Mit Stammzellen könnte auch eine weitere Technologie des tissue engineering zum Zug kommen: Hier wird aus einem Spenderorgan die DNA entfernt, übrig bleibt das Kollagengerüst des Organs, das dann mit Stammzellen des Patienten besiedelt wird. Es ist so, als würden aus einem Wohnblock die alten Bewohner vertrieben und neue Mieter übernehmen die leeren Wohnungen. Bei Gelenken, Harnblasen, Haut oder Harnleiter ist eine derartige Herstellung „patienten-eigenen“ Gewebes bereits gelungen. Das Kollagengerüst kann sogar im Labor geformt werden, ein Spenderorgan ist dann nicht mehr notwendig. Auf diese Weise gelang es im Wake Forest Baptist Medical Center für Regenerative Medizin in North Carolina, künstliche Vaginen herzustellen, die Patientinnen erfolgreich implantiert wurden. Theoretisch können diese Frauen sogar Kinder bekommen. Künstliche Penisse aus dem Labor befinden sich ebenfalls bereits in der Testphase.

Auch können wir Körperorgane bereits drucken. Dies geschieht auf der Grundlage einer kleinen Gewebeprobe und einer 3D-Aufnahme des entsprechenden Organs. Mit körpereigenen „Tinte-Zellen“, die aus Stammzellenkulturen produziert werden, wird dann das Organ schichtweise aufgebaut (in der 3D-Druck-Terminlogie spricht man auch vom „Rapid-Prototyping-Verfahren“). Bereits heute werden Hüftknochen- und Fussknochen-Transplantate in solchen 3D-Druckern mit einer noch vor wenigen Jahren unvorstellbaren Detailtreue hergestellt. Im Mai 2017 gaben Forscher von der Northwestern University in Chicago sogar bekannt, dass es ihnen gelungen ist, funktionsfähige Eierstöcke von Mäusen im 3D-Drucker zu produzieren. Drei von sieben Mäusen brachten damit gesunden und ihrerseits reproduktionsfähigen Nachwuchs zur Welt. „Die hier entwickelten Verfahren sind die ersten notwendigen Schritte, um die Möglichkeit eines Projektes wie die Erschaffung von menschlichen Eierstock-Prothesen auszuloten“, so die Forscher in ihrem Report.

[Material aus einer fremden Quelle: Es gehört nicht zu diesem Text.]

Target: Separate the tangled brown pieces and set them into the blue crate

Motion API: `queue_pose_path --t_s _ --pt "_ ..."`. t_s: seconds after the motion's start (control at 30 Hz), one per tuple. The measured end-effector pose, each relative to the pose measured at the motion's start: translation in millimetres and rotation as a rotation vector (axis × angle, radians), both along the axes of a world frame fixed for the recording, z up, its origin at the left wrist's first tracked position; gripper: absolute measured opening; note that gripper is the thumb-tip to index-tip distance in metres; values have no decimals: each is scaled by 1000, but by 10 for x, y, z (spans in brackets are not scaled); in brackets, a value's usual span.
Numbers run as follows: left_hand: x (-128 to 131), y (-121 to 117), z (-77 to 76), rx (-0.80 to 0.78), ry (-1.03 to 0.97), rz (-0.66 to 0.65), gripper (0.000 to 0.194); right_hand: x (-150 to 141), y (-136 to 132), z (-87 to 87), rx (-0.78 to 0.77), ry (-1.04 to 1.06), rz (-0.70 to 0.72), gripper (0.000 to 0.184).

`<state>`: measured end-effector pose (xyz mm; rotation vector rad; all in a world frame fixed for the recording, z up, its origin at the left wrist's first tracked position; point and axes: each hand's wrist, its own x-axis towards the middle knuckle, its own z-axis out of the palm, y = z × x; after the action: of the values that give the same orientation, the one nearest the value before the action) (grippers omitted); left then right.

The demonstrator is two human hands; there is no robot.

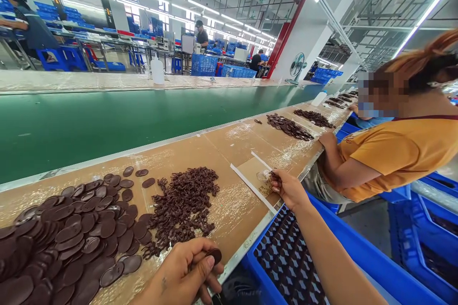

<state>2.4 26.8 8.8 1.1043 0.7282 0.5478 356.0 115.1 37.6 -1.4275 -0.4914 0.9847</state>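
In my left hand (188, 267), at the bottom centre, a dark brown oval disc (215, 256) is pinched between thumb and fingers. My right hand (289, 189) is closed on a small dark brown piece (275, 177), mostly covered by the fingertips. It is at the edge of a small clear round dish (263, 175), which lies on a board between two white tape strips (252, 186). A heap of brown oval discs (86, 233) spreads over the left of the tan table. Beside it, nearer my left hand, lies a pile of small branched brown pieces (186, 200).
Below the table edge, a blue crate (263, 271) holds rows of dark pieces (289, 257). A co-worker in an orange shirt (404, 157) sits at the right, by more brown piles (289, 126). Behind the table runs a green conveyor belt (107, 124); a white bottle (157, 70) stands beyond.
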Motion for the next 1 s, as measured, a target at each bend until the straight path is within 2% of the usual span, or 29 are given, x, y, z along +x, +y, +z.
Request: queue_pose_path --t_s 0.23,0.43,0.63,0.73,1.0 --pt "4 -5 43 60 33 -33 60 -30 -16 9 36 -5 1 21" --pt "11 -3 54 113 79 -60 60 -18 -38 23 100 24 -9 31" --pt "26 -13 103 97 107 -52 36 3 -45 12 121 32 -29 33" --pt "27 -14 117 78 130 -67 30 -17 -51 2 120 21 -28 32" --pt "36 -11 112 64 108 -41 40 -23 -50 33 159 20 -24 34"
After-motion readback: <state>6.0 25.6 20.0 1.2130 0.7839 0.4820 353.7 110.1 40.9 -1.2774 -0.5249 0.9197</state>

Es spricht nichts dagegen, dass in Zukunft ganze Körperteile, inklusive innere Organe, routinemässig modelliert und ausserhalb des menschlichen Körpers gezüchtet oder ausgedruckt werden. Medizinische Werbesprüche könnten in Zukunft lauten:
• „Sie wollen keine Insulinspritzen mehr für Ihre Diabetes? Wir züchten Ihnen eine neue Bauchspeicheldrüse.“
• „Parkinson? Wir lassen Ihnen neue Nervenzellen wachen.“
• „Querschnittsgelähmt nach einen Unfall? Wir züchten Ihnen neue Rückenmarksstränge.“
• „Herzschwäche? Wir wachsen ihnen ein neues Herz.“
Was bisher nur Science-Fiction-Fans vertraut war, könnte heute, nur 50 Jahre nach der ersten Herztransplantation, schneller Realität werden als sich dies die meisten Menschen vorstellen können.